Reagents were obtained from the following sources: torin1 from Tocris Biosciences (Bristol, UK); rapamycin from Calbiochem; MK-2206 from Sigma (St. Louis, MO, USA); SB-415286 from Santa Cruz Biotechnology Inc. (Dallas, TX, USA); Dulbecco’s modified Eagle’s medium (DMEM), fetal bovine serum (FBS), trypsin, penicillin/streptomycin and Lipofectamine 2000 transfection reagent from Life Technologies (Carlsbad, CA, USA); the complete protease and phosphatase inhibitor mixture from Roche Applied Science (Mannheim, Germany); the antibodies to pan-Akt, phospho-Ser-473 Akt, phospho-Thr-389 S6K1 and phospho-Thr-37/46 4E-BP1 from Cell Signaling Technologies (Danvers, MA, USA); the antibodies to total 4E-BP1, total S6K1 and PEPCK from Santa Cruz Biotechnology Inc.; the PKM1/2 antibody from Thermo (Waltham, MA, USA); and the β-actin antibody from Sigma. siRNA against Raptor, Rictor, PCK1, G6Paseα and scramble siRNA were obtained from Santa Cruz Biotechnology, Inc.
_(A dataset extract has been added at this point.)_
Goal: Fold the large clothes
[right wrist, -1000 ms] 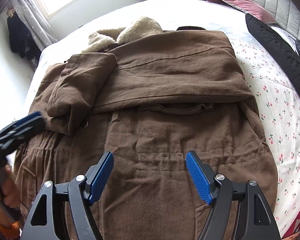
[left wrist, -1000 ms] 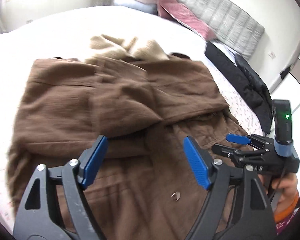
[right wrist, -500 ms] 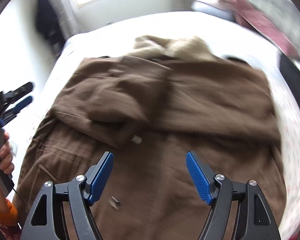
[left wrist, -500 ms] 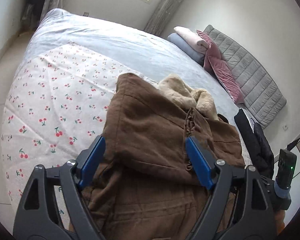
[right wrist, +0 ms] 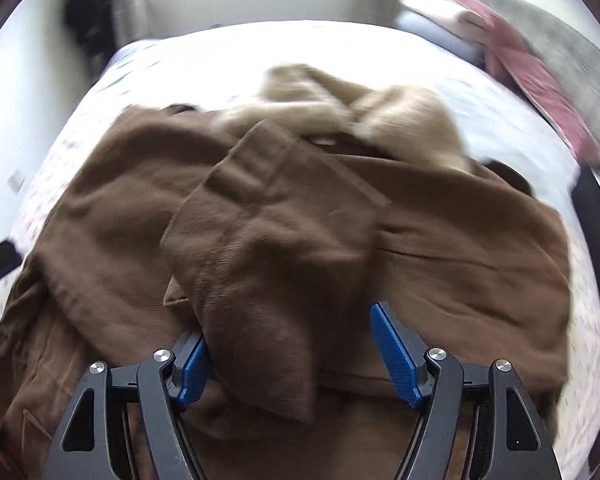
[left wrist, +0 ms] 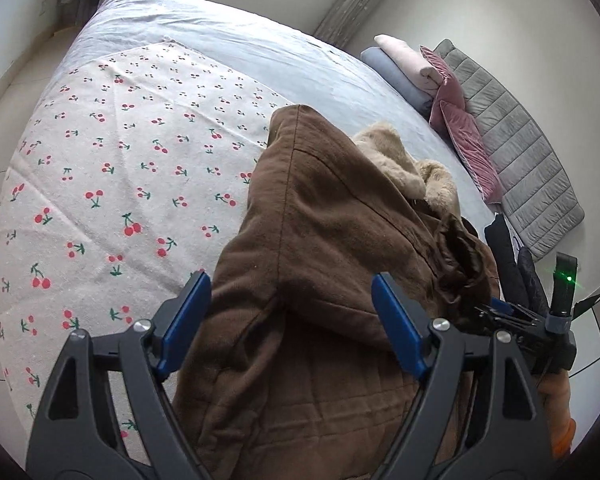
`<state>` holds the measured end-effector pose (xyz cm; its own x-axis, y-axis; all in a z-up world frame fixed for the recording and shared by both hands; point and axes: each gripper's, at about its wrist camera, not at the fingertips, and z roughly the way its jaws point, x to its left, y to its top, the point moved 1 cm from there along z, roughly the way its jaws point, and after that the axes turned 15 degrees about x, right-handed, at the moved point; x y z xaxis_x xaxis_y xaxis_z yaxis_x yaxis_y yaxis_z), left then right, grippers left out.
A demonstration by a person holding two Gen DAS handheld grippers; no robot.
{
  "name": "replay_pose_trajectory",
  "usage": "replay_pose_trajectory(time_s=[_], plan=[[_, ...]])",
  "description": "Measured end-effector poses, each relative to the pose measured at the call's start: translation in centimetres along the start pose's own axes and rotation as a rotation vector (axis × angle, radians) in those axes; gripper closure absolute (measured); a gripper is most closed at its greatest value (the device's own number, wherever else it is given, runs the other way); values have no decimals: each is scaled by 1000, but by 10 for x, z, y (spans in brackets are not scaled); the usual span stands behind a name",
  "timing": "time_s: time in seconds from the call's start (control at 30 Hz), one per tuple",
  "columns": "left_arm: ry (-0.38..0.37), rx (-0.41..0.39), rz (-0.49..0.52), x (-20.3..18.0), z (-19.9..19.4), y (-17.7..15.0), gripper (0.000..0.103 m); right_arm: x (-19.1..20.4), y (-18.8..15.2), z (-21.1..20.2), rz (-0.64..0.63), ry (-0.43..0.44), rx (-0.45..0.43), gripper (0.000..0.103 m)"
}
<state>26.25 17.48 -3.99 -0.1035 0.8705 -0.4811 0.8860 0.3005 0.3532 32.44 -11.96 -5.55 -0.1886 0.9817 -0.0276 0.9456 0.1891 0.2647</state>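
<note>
Bedroom, bed (left wrist: 100, 184) with cherry-print sheet on its left part, plain sheet toward the far edge. 1 brown coat (left wrist: 320, 240) lies across the bed's near half, fleece collar (left wrist: 396, 160) toward the headboard. Left gripper (left wrist: 288, 324) is at the coat's left edge, fingers wide apart with coat fabric between them, pads not visibly pressing, holding nothing. Right gripper (right wrist: 288, 356) is over the coat's middle, fingers also wide; a folded-in sleeve (right wrist: 268, 264) bunches between them, grip unclear through blur. Pillows (left wrist: 412, 68) are stacked at the far right corner, 3 or 4, with 1 black garment (left wrist: 512, 264) along the right edge. Progress: 2 sleeves look folded inward; body folds still left, roughly halfway at best.
</note>
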Motion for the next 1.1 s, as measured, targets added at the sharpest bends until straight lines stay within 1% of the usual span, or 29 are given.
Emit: replay_pose_trajectory(time_s=[0.03, 0.1, 0.2, 0.27, 0.37, 0.43, 0.5, 0.57, 0.6, 0.67, 0.73, 0.77, 0.8, 0.83, 0.87, 0.9, 0.93, 0.97, 1.0, 1.1], plan=[[13, 2, 3, -1, -3, 1, 21, -14, -3, -4, 21, 30, 2, 29], [46, 8, -2, 0, -8, 2, 21, -51, -16, -19, 76, 136, -6, 29], [89, 20, -31, 4, -16, 4, 21, -98, -36, -43, 136, 256, -45, 28], [109, 15, -38, 5, -23, 6, 21, -127, -48, -53, 191, 375, -78, 28], [131, 18, -32, 2, -35, 11, 21, -150, -56, -52, 274, 541, -81, 28], [147, 32, -7, -4, -39, 14, 21, -151, -52, -46, 284, 580, -76, 28], [178, 43, 47, -13, -37, 22, 21, -149, -43, -35, 278, 550, -61, 28], [220, 72, 96, -20, -27, 36, 21, -141, -32, -18, 269, 516, -33, 28], [233, 95, 117, -22, -17, 46, 21, -140, -27, -11, 263, 518, -21, 28], [225, 121, 129, -22, -1, 66, 21, -133, -15, 7, 263, 513, -3, 28], [187, 138, 118, -20, 21, 90, 21, -126, -6, 20, 265, 478, 3, 32], [179, 146, 111, -20, 30, 97, 21, -122, -2, 27, 261, 454, 8, 39], [168, 163, 99, -18, 44, 107, 21, -118, 0, 31, 255, 432, 14, 50], [154, 181, 84, -17, 59, 116, 21, -114, 2, 35, 241, 401, 16, 57], [140, 193, 74, -16, 68, 120, 21, -106, 5, 36, 213, 353, 10, 74], [122, 208, 57, -14, 81, 125, 39, -100, 6, 35, 183, 313, -8, 86], [93, 213, 46, -14, 88, 128, 58, -96, 7, 31, 156, 288, -31, 91], [44, 217, 29, -13, 92, 131, 81, -92, 8, 25, 133, 266, -57, 94], [7, 189, 1, -12, 87, 131, 84, -88, 9, 17, 108, 238, -94, 95], [-102, 42, -24, -9, 60, 128, 88, -79, 12, -16, 48, 185, -226, 96]])
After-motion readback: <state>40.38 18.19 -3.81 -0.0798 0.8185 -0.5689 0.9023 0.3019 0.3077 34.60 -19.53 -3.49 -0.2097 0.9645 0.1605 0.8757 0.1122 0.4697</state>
All other reagents were from Sigma.

Cell culture

HepG2 and HuH7 (HCC), HCT116 and SW480 (colorectal carcinoma, CC), MCF7 (breast adenocarcinoma) cell lines were cultured in DMEM with 10% FBS and penicillin/streptomycin. SK-RC45, SK-RC26B (RCC) cell lines were cultured in RPMI with 20% FBS and penicillin/streptomycin. H1299 (non-small-cell lung carcinoma) and K562 (chronic myelogenous leukemia) cell lines were cultured in RPMI with 10% FBS and penicillin/streptomycin. AGS (gastric adenocarcinoma) cell line was maintained in F-12K medium with 10% FBS and penicillin/streptomycin. All the cell lines were maintained at 37 °C in 5% CO2. The cells were cultured at a density that allowed cell division throughout the course of the experiment. Transient transfections with siRNA against raptor/rictor/PCK1/G6PCα were performed using Lipofectamine 2000 transfection reagent according to the manufacturer’s instructions.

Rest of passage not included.